**What to do:** Down to the last line, write out the entries below exactly and omit all pictures.

[Items listed in a dataset]
- Opening Delimiter -

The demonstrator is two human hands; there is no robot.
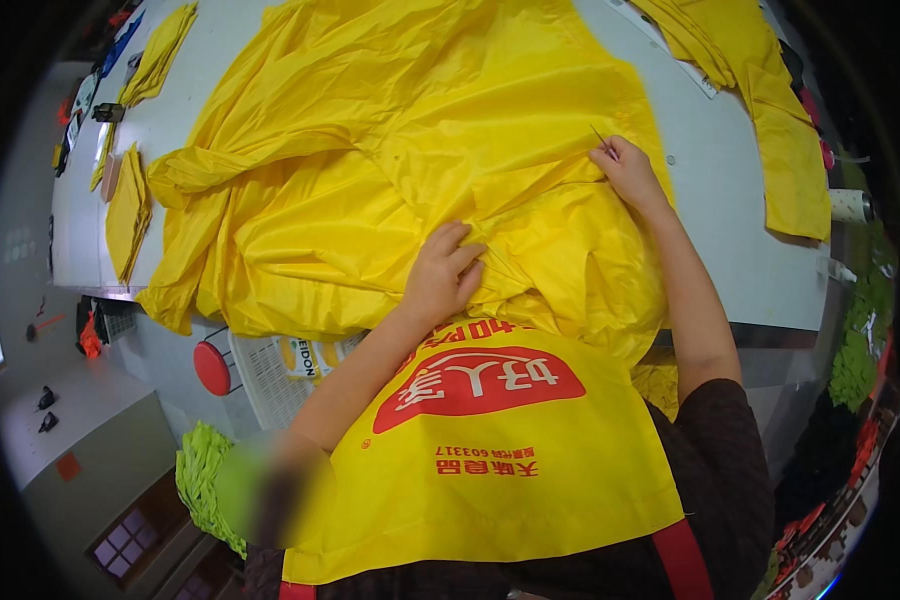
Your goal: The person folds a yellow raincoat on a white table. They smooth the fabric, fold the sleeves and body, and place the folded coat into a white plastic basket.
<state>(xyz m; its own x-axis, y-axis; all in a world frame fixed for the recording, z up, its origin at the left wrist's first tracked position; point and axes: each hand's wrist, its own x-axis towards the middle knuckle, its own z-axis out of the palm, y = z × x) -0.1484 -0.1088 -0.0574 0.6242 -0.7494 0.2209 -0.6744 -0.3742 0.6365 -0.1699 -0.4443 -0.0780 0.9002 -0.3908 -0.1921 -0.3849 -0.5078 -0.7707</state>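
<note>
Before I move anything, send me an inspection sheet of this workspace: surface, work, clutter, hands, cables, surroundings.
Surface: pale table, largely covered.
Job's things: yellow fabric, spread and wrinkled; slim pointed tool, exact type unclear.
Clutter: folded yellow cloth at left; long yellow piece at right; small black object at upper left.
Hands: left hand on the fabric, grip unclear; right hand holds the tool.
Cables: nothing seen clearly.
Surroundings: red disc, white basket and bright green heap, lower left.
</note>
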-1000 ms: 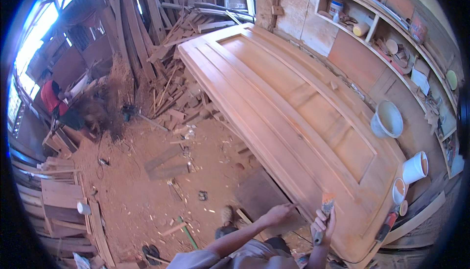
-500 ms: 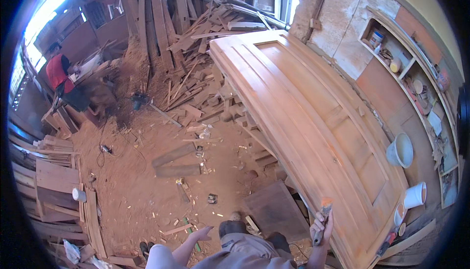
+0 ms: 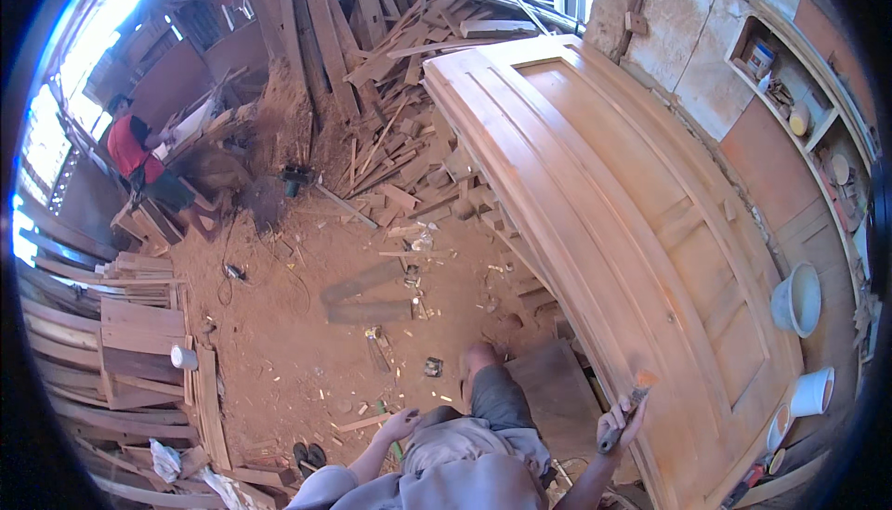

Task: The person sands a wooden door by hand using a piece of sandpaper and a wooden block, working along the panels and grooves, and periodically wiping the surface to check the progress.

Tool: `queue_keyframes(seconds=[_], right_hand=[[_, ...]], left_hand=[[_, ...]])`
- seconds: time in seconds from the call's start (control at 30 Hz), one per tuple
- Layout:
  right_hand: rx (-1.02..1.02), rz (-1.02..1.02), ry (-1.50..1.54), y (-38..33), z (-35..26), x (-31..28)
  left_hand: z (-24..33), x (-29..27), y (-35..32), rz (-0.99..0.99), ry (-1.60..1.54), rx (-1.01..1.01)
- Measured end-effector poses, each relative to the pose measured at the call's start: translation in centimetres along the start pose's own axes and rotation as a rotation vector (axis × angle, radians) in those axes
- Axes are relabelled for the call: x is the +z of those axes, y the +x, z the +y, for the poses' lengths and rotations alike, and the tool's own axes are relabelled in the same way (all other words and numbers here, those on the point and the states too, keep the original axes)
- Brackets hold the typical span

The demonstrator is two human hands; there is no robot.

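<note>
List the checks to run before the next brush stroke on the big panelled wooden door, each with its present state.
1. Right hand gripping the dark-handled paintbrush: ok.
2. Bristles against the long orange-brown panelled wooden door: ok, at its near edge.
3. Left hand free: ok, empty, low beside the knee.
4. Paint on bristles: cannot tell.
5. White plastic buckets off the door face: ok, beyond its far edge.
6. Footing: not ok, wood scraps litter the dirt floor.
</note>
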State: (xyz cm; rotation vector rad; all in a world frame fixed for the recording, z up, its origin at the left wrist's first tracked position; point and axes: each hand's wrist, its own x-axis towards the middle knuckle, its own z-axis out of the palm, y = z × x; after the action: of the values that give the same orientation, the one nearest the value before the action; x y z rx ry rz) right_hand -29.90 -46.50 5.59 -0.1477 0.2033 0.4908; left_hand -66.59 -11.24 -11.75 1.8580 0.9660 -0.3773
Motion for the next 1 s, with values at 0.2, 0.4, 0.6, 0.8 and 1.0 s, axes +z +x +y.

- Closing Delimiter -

**Expected output:**
The demonstrator is two human hands; there is no robot.
Your goal: The person folds a yellow raincoat on a white table. They smooth the fabric, fold the sleeves and body, and place the folded coat into a white plastic basket.
<state>(xyz m; its own x-axis, y-axis; all in a world frame fixed for the recording, z up, its origin at the left wrist's first tracked position; point and axes: each hand's wrist, its own x-axis towards the middle knuckle, its own z-axis out of the palm, y = z × x) -0.1484 -0.1088 -0.0574 0.6242 -0.7494 0.2209 -0.6744 -0.3742 0.6365 -0.1699 -0.4443 -0.0780 0.9002 -0.3908 -0.1921 -0.3849 -0.5078 -0.7707</state>
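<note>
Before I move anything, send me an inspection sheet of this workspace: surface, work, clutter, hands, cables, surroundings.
Surface: pale table, largely covered.
Job's things: yellow fabric, spread and wrinkled; slim pointed tool, exact type unclear.
Clutter: folded yellow cloth at left; long yellow piece at right; small black object at upper left.
Hands: left hand on the fabric, grip unclear; right hand holds the tool.
Cables: nothing seen clearly.
Surroundings: red disc, white basket and bright green heap, lower left.
</note>
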-1000 ms: 
-500 ms: 
+0 ms: 

Task: The person sands a wooden door by hand using a piece of sandpaper and a wooden block, working along the panels and grooves, and periodically wiping the surface to check the progress.

Tool: `queue_keyframes(seconds=[_], right_hand=[[_, ...]], left_hand=[[_, ...]])`
- seconds: time in seconds from the call's start (control at 30 Hz), one per tuple
- Layout:
  right_hand: rx (-1.02..1.02), rz (-1.02..1.02), ry (-1.50..1.54), y (-38..33), z (-35..26), x (-31..28)
  left_hand: z (-24..33), x (-29..27), y (-35..32), rz (-0.99..0.99), ry (-1.60..1.54), rx (-1.01..1.01)
- Measured end-effector poses, each relative to the pose measured at the call's start: translation in centimetres along the start pose's own axes and rotation as a rotation vector (axis × angle, radians) in those axes
- Axes are relabelled for the call: x is the +z of those axes, y the +x, z the +y, for the poses' lengths and rotations alike, and the tool's own axes are relabelled in the same way (all other words and numbers here, those on the point and the states too, keep the original axes)
- Brackets hold the typical span

The demonstrator is two human hands; there is no robot.

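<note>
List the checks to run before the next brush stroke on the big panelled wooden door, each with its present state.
1. Right hand gripping the dark-handled paintbrush: ok.
2. Bristles against the long orange-brown panelled wooden door: ok, at its near edge.
3. Left hand free: ok, empty, low beside the knee.
4. Paint on bristles: cannot tell.
5. White plastic buckets off the door face: ok, beyond its far edge.
6. Footing: not ok, wood scraps litter the dirt floor.
</note>
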State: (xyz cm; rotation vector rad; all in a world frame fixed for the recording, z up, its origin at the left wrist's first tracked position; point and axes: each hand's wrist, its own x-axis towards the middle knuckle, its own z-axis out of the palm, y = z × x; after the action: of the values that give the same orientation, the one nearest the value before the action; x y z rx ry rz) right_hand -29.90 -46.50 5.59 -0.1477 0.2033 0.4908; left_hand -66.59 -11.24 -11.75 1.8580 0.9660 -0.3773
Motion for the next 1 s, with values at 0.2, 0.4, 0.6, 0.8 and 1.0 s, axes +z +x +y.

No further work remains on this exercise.